Before the Longmore Commission had completed its inquiries I was placed in charge of the Ballarat District, and after a year or more of work there, I was called upon to take the superintendence of the Metropolitan District, the most important post in the service after that of Chief Commissioner. In fact, it often fell to my lot to take up the duties of this latter office also during the absence on leave of Mr Chomley.

I entered on my new work towards the close of 1833. Every street and right-of way was known to me from my service in previous years and, I might also add, the qualifications of almost every sub-officer doing duty in the city. Better still, I was familiar with every branch of city work as designed by my old friend S E Freeman, the most competent superintendent the Victorian service has ever seen. It was with some confidence, therefore, that I entered upon my charge.

DISORGANISATION OF THE METROPOLITAN POLICE

But all that glitters is not gold. Instead of finding, as I hoped, that some speeding-up was all that was required, and some straightening out of ordinary mistakes, it soon became apparent that the city police had sunk to a depth of degeneracy and decay they had never reached before. I knew that the officer who had had the oversight of the Metropolitan District for several years, up to about twelve months before I took charge, was one who had a tarnished record. I also knew that before his time the control of the city police had often been in the hands of careless and unsuitable men, without any alarming falling away; but now, in 1883, I found myself face to face with the almost complete cessation of all effective work on the part of the great bulk of the sub-officers and men. There were, of course, as there always have been, some honourable exceptions, but the majority of sub -officers and men had ceased to do any real work. They mustered at the barracks, marched out to their beats, which they left to look after themselves until the time arrived for the return to barracks. How long this kind of thing had been going on I never found out; but some two or more years earlier a medical friend in Collins Street informed me that his family could not open their windows on a summer night, lest they should hear the chaffering and bargaining of men and women in the street, and that he never saw a constable on a beat. I advised him to send to Parliament House, where a constable was always to be found. My friend said that was not what he meant, for by sending his groom across the street to Martin’s Brewery, at any hour of the night, he could get half a dozen.
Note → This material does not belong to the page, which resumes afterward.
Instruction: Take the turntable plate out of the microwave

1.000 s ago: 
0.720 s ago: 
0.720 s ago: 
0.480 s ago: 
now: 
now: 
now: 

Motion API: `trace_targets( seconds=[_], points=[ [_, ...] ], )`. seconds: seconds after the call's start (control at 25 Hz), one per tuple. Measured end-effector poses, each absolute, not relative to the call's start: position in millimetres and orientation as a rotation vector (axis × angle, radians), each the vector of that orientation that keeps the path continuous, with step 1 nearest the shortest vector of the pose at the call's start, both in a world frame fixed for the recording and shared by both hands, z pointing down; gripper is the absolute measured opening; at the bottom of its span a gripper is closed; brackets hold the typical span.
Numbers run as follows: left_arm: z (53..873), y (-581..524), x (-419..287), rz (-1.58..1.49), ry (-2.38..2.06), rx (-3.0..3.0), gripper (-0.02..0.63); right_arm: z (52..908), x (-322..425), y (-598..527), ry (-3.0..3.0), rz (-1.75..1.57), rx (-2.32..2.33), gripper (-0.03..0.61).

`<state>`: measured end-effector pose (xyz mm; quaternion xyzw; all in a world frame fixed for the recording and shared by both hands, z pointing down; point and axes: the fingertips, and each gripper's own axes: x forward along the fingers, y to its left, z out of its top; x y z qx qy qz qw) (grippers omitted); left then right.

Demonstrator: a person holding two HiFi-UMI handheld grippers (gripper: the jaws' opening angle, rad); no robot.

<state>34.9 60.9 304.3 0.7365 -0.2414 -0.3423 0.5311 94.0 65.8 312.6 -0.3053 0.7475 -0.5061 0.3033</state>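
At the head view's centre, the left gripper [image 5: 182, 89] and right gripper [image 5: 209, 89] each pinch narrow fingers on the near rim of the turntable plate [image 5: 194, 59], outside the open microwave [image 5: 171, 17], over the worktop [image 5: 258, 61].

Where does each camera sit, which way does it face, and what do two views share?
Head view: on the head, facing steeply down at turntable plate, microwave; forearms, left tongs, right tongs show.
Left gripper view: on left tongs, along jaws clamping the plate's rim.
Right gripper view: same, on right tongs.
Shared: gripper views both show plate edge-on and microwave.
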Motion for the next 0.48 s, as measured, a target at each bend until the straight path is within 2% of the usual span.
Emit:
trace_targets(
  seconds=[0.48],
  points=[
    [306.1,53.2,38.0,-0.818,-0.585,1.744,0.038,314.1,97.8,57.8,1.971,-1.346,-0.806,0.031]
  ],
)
The position of police affairs in Melbourne in 1883 was this: Many of the sub officers had compromised themselves to the full knowledge of the constables, and thus lost all control of them, and the chief officer of the district paid no heed; rather did he put discouragement in the way of the few sub officers who made any honest effort to correct abuses. He had, in fact, so notoriously compromised his own position that he was no longer free to enforce discipline. How the evils I speak of were tolerated so long by the community I cannot explain.
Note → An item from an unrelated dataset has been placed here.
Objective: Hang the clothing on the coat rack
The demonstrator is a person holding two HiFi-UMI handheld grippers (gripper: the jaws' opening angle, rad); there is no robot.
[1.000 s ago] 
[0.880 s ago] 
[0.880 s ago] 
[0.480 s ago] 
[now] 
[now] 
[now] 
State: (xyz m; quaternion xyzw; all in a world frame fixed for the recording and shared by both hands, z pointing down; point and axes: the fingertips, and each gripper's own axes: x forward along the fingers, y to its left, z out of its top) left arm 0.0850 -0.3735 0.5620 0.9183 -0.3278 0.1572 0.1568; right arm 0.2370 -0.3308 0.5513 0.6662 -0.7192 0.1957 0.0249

When I took charge I had no suspicion that the trouble was so extensive, and it took some time to get at the facts. Inspector Henry Pewtress was in charge at Russell Street, and, competent as he was, could say no more than this - the great bulk of the police of the city were not doing their duty; and that with his limited staff of junior officers no improvement was possible. Altogether the position was very serious. It was clear that the sub-officers were failing in their duty; and, this being so, it followed that the constables—the men who actually do the real police work in the community - were shirking theirs.